I feel like baking with vanilla bean only happens in our household on special occasions… those things aren’t cheap! However I just love the flavor and consider them a guilty pleasure when it comes to baked goods.
Over the past few months I whipped up a creme brulee for a special occasion… when I was shopping for ingredients I couldn’t remember how many vanilla beans I needed for the recipe and grabbed a handful, so since they have been staring me in the face from my spice cabinet, just begging to be made into something delicious! This pound cake presented itself as the perfect opportunity.
This cake has both butter and cream cheese in it, so the density is divine. So smooth and filling! I don’t want to use the “M” word (moist), but it really is. My intent was to make this as a breakfast cake – my 4-year-old approved and said it was the ‘best one I have made her yet’. It works nicely as an after dinner cake too; I imagine myself serving it on a warm summer night to a patio full of company with some fresh coffee.
Not only is it versatile in regards to when you could serve it, but how you can bake it too. It bakes wonderfully in bread pans or a bundt pan… this time around I decided to use my 9-inch springform because I didn’t want it to be too thick and I enjoyed the way it looked and sliced as a breakfast cake.

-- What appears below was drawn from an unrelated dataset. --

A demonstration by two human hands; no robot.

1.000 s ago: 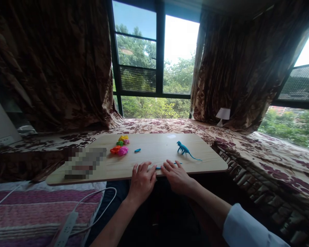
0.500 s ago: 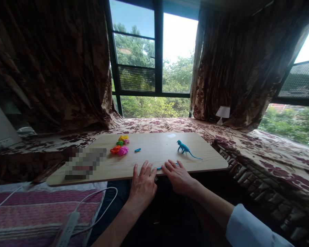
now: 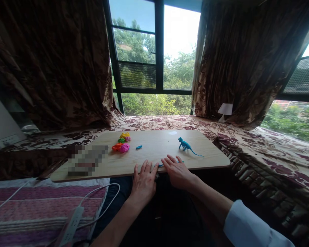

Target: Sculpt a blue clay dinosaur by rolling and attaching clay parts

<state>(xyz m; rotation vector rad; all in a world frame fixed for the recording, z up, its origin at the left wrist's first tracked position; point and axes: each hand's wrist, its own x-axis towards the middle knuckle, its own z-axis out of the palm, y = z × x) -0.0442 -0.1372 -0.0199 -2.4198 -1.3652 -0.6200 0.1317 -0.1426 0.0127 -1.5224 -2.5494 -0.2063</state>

I hope you all enjoy this lovely Vanilla Bean Pound Cake – I feel pretty sure you will 🙂
Ingredients for the Vanilla Bean Pound Cake:
1 ½ cups granulated sugar
8 oz cream cheese at room temp
1 cup butter at room temp
1 tablespoon vanilla extract
2 ¼ cups all-purpose flour
½ teaspoon baking powder
1 Vanilla Bean scraped
Ingredients for the Vanilla Bean Glaze
2 cups powdered sugar (sifted to remove lumps)
1 vanilla bean scraped
1 teaspoon vanilla extract
2-3 teaspoons milk or cream
Preheat oven to 325 degrees.
In a large bow with an electric mixer, cream the sugar, cream cheese, and butter. Add the eggs one at a time, mixing well after each addition. Add the vanilla extract and vanilla bean paste at the end and mix until even.
In a medium bowl, sift together the flour and baking powder and gently fold the dry ingredients in the wet ingredients until it is just combined.
For a 9-inch springform pan as I used or a bundt pan, bake for 50-60 minutes until a knife can be inserted in the center and comes out clean. If using loaf pans, split the batter between two pans and bake for 30-40 minutes.
Pull from the oven and allow to cool.
In a small bowl, whisk together all ingredients for the Vanilla Bean Glaze. Drizzle as desired over the top and serve!